The Handle: A Parker Novel by Stark Richard

The Handle: A Parker Novel by Stark Richard

Author:Stark, Richard [Stark, Richard]
Language: eng
Format: mobi
Publisher: University of Chicago Press
Published: 2011-05-01T04:00:00+00:00


2

Baron Wolfgang Friedrich Kastelbern von Altstein lay on his back on a maroon carpet and raised his bare right leg perpendicular to the floor. He lowered it again and raised the left leg. Then the right leg. Then the left leg. Across the way, Steuber sat morose in a red-upholstered Victorian chair, his watch in one hand and an exercise book in the other. He counted aloud as Baron — he called himself, these days, Wolfgang Baron — raised each leg, and when he reached thirty Baron rolled over on his face and started doing push-ups.

Steuber looked at his watch. “Forty-five seconds ahead,” he said.

Baron grunted and kept on with the push-ups.

He was fifty-seven years old now, but no one would guess he was much over forty. He kept himself in good physical and mental shape at all times. Doing push-ups now, dressed in white T-shirt and black bathing trunks, he looked the picture of health, a man with thirty or forty years of life left in him.

His life had started, in Kiel, Germany, just a few years before the First World War. His father, the fourth Baron, was at that time a major in the German army, a Prussian career officer like his own father and his father's father. By the time the war had nearly run its course he was a general, and then just a few months later he was a civilian. By 1920, bewildered by a world that seemed to have no use for any of his barbaric arts, he was dead in his own bed and his son Wolfgang had inherited his title, his old uniforms, and his debts.

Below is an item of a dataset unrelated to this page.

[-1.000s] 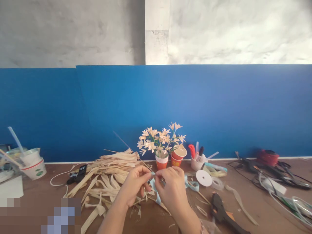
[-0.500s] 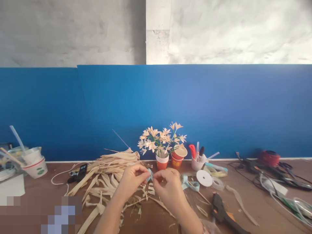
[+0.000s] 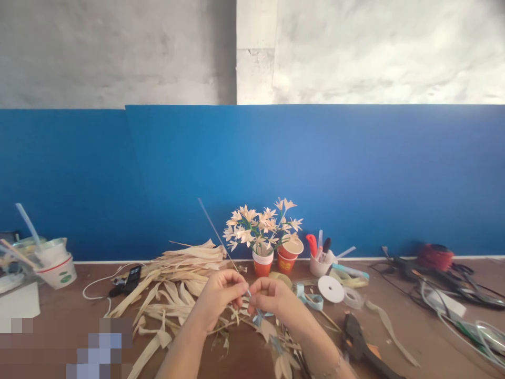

Baron grew up in a Germany of chaos. He was too young to be part of the Freikorps, battling the undeclared war on the Polish frontier in the early twenties, but he turned eighteen and graduated from the gymnasium just in time to be swept into the maw of National Socialism, the new movement that was already being called by the slang word Nazi. He was living in Danzig then, with an uncle on his mother's side, and every Sunday he could be found in the big park wearing his brown uniform, singing the marching songs, and listening to the speeches.

The SA was a good place for a young man in the late twenties. Comradeship, good drinking parties, singing and marching, carousing, truck rides in the country, now and then a good brawl with the Poles or with some other political bunch. Baron was pleased to be in the SA, and the SA was just as pleased to have him; some day he might prove useful, what with his hereditary army connections. The army at that time had not yet been brought within the Nazi sphere.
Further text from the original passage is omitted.